* Work to complete *
Go through the data and copy each line that holds "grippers".

* Data below *
= Beginning of Section =
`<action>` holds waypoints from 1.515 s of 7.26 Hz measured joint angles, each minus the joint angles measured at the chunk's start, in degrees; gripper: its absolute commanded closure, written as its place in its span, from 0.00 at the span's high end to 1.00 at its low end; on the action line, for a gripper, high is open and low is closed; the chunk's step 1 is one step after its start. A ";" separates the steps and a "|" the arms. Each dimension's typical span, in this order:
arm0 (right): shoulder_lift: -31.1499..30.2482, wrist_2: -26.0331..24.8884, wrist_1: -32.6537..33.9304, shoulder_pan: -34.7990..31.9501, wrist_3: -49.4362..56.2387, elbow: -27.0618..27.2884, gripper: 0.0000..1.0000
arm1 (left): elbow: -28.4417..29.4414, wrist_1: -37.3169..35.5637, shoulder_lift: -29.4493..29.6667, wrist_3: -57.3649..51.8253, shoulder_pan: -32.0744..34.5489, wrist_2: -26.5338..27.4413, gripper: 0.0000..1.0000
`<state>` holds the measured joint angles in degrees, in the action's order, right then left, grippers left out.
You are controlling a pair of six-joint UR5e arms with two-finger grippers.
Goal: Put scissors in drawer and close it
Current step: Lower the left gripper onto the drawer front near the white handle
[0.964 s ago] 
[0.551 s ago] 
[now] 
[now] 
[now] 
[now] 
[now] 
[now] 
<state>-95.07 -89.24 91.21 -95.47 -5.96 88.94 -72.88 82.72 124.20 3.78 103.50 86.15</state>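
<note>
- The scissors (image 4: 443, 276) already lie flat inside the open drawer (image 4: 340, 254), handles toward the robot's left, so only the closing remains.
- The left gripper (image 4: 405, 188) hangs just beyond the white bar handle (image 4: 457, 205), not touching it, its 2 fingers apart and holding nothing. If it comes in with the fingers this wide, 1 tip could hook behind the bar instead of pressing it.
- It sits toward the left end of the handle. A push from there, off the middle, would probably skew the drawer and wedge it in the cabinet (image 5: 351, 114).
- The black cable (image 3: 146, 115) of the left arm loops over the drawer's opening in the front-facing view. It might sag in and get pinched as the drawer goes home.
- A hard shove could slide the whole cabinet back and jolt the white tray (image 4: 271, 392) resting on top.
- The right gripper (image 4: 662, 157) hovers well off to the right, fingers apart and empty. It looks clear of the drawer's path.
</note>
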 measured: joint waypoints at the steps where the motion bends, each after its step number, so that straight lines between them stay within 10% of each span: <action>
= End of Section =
* Response to this exercise *
`<state>` holds the measured joint angles in degrees, in the action's order, right then left, grippers left out.
You are controlling a pair of six-joint UR5e arms with two-finger grippers.

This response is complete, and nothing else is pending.